== What this task involves ==
For this exercise, copy the data exactly and omit any images.

== Data segment ==
-- Opening Marker --

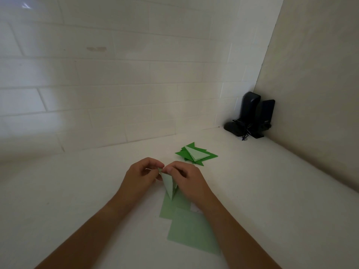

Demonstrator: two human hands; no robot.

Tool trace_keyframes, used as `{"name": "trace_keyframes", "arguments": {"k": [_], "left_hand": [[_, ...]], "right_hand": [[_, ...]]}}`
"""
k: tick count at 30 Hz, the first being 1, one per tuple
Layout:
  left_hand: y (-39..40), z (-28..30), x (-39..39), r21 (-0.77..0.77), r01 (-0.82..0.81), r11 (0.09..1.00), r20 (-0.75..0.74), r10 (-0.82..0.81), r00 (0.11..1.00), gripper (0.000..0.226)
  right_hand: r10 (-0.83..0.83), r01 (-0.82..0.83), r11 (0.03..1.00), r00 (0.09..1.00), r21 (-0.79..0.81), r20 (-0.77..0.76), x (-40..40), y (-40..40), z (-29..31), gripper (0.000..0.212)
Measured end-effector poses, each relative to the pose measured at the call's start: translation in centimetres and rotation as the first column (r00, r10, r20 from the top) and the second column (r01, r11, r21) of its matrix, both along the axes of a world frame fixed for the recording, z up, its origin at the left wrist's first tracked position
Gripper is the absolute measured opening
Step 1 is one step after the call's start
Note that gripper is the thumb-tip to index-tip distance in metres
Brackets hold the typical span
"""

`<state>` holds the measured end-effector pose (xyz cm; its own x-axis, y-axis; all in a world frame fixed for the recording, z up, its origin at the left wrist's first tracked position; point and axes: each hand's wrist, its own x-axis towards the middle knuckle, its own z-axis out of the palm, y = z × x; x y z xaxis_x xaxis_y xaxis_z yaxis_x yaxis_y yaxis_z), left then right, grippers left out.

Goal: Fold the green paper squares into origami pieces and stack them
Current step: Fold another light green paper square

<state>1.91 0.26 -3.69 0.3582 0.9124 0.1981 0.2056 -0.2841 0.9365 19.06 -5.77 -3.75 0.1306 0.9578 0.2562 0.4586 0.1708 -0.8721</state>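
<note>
Head view looks down on both hands meeting over the middle of the white counter (252, 181). Left hand (140, 174) has its fingers curled, thumb and fingertips pinching the top corner of a folded piece (169, 186) from the left. Right hand (184, 176) grasps the same top corner from the right, its fingers bent around the paper's edge. That piece is a narrow, pale green triangle, held lifted with its long point hanging down toward the person; its top is hidden between the fingertips. Just below it, flat on the counter, lie unfolded green squares (191, 230), at least two, overlapping and partly covered by the right forearm, the nearer one reaching toward the counter's front edge. Beyond the hands, to the right and nearer the back edge, sits a stack (196, 154) of finished folded pieces, darker green with a pale triangular flap on top, well apart from the hands. In the back right corner of the counter, where the tiled wall (116, 84) meets the plain side wall, stand two dark speakers (252, 115) with a thin cable at their base.
</note>
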Motion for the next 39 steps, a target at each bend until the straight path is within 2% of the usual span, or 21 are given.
{"name": "trace_keyframes", "arguments": {"k": [7, 12, 15, 23, 28, 39], "left_hand": [[-0.11, 0.07, 0.03, 0.036, -0.005, 0.999, -0.017, 0.006, 1.0, 0.024], [-0.06, 0.1, -0.16, 0.05, -0.017, 0.999, 0.027, 0.015, 1.0, 0.023], [-0.2, 0.35, -0.15, 0.046, -0.024, 0.999, 0.072, 0.021, 0.997, 0.022], [-0.31, 0.31, -0.07, 0.014, 0.006, 1.0, 0.075, -0.007, 0.997, 0.01], [-0.34, 0.42, -0.07, 0.003, -0.063, 0.998, 0.117, 0.062, 0.991, 0.008], [-0.53, 0.31, 0.23, -0.005, -0.028, 1.0, -0.004, 0.028, 1.0, 0.005]], "right_hand": [[0.003, -0.007, 0.999, 0.995, -0.037, -0.096, -0.1, -0.12, 0.16, 0.038], [0.017, -0.016, 1.0, 0.998, 0.015, -0.064, 0.09, 0.18, -0.4, 0.008], [-0.008, 0.009, 1.0, 0.999, 0.025, -0.047, 0.13, 0.22, -0.46, 0.006], [-0.036, 0.037, 0.997, 0.999, 0.07, -0.023, 0.36, 0.06, -0.32, 0.005], [-0.078, 0.085, 0.994, 0.993, 0.071, -0.094, 0.37, 0.36, -0.54, 0.01], [-0.044, 0.049, 0.995, 0.997, 0.088, -0.059, 0.51, 0.36, -0.37, 0.018]]}}
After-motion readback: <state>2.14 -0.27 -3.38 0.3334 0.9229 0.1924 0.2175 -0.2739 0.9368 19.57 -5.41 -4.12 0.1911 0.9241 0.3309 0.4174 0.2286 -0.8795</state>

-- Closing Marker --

== Reply to the task ==
Demonstrator: two human hands; no robot.

Tool trace_keyframes, used as `{"name": "trace_keyframes", "arguments": {"k": [_], "left_hand": [[_, ...]], "right_hand": [[_, ...]]}}`
"""
k: tick count at 30 Hz, the first being 1, one per tuple
Layout:
  left_hand: y (-39..40), z (-28..30), x (-39..39), r21 (-0.77..0.77), r01 (-0.82..0.81), r11 (0.09..1.00), r20 (-0.75..0.74), r10 (-0.82..0.81), r00 (0.11..1.00), gripper (0.000..0.226)
  right_hand: r10 (-0.83..0.83), r01 (-0.82..0.83), r11 (0.03..1.00), r00 (0.09..1.00), r21 (-0.79..0.81), r20 (-0.77..0.76), x (-40..40), y (-40..40), z (-29..31), gripper (0.000..0.212)
Measured end-effector poses, each relative to the pose measured at the call's start: translation in centimetres and rotation as the first column (r00, r10, r20 from the top) and the second column (r01, r11, r21) of its matrix, both along the axes of a world frame fixed for the recording, z up, its origin at the left wrist's first tracked position
Gripper is the absolute measured opening
Step 1 is one step after the call's start
Note that gripper is the thumb-tip to index-tip distance in metres
Brackets hold the typical span
"""

`<state>` holds the measured end-effector pose (xyz cm; its own x-axis, y-axis; all in a world frame fixed for the recording, z up, its origin at the left wrist's first tracked position; point and axes: each hand's wrist, its own x-axis towards the middle knuckle, its own z-axis out of the palm, y = z × x; x y z xaxis_x xaxis_y xaxis_z yaxis_x yaxis_y yaxis_z), left then right, grippers left out.

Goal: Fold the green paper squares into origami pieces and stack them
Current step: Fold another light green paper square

<state>1.91 0.26 -3.69 0.3582 0.9124 0.1981 0.2056 -0.2841 0.9365 19.06 -5.77 -3.75 0.1306 0.9578 0.2562 0.4586 0.1708 -0.8721</state>
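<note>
Head view looks down on both hands meeting over the middle of the white counter (252, 181). Left hand (140, 174) has its fingers curled, thumb and fingertips pinching the top corner of a folded piece (169, 186) from the left. Right hand (184, 176) grasps the same top corner from the right, its fingers bent around the paper's edge. That piece is a narrow, pale green triangle, held lifted with its long point hanging down toward the person; its top is hidden between the fingertips. Just below it, flat on the counter, lie unfolded green squares (191, 230), at least two, overlapping and partly covered by the right forearm, the nearer one reaching toward the counter's front edge. Beyond the hands, to the right and nearer the back edge, sits a stack (196, 154) of finished folded pieces, darker green with a pale triangular flap on top, well apart from the hands. In the back right corner of the counter, where the tiled wall (116, 84) meets the plain side wall, stand two dark speakers (252, 115) with a thin cable at their base.
</note>
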Motion for the next 39 steps, a target at each bend until the straight path is within 2% of the usual span, or 21 are given.
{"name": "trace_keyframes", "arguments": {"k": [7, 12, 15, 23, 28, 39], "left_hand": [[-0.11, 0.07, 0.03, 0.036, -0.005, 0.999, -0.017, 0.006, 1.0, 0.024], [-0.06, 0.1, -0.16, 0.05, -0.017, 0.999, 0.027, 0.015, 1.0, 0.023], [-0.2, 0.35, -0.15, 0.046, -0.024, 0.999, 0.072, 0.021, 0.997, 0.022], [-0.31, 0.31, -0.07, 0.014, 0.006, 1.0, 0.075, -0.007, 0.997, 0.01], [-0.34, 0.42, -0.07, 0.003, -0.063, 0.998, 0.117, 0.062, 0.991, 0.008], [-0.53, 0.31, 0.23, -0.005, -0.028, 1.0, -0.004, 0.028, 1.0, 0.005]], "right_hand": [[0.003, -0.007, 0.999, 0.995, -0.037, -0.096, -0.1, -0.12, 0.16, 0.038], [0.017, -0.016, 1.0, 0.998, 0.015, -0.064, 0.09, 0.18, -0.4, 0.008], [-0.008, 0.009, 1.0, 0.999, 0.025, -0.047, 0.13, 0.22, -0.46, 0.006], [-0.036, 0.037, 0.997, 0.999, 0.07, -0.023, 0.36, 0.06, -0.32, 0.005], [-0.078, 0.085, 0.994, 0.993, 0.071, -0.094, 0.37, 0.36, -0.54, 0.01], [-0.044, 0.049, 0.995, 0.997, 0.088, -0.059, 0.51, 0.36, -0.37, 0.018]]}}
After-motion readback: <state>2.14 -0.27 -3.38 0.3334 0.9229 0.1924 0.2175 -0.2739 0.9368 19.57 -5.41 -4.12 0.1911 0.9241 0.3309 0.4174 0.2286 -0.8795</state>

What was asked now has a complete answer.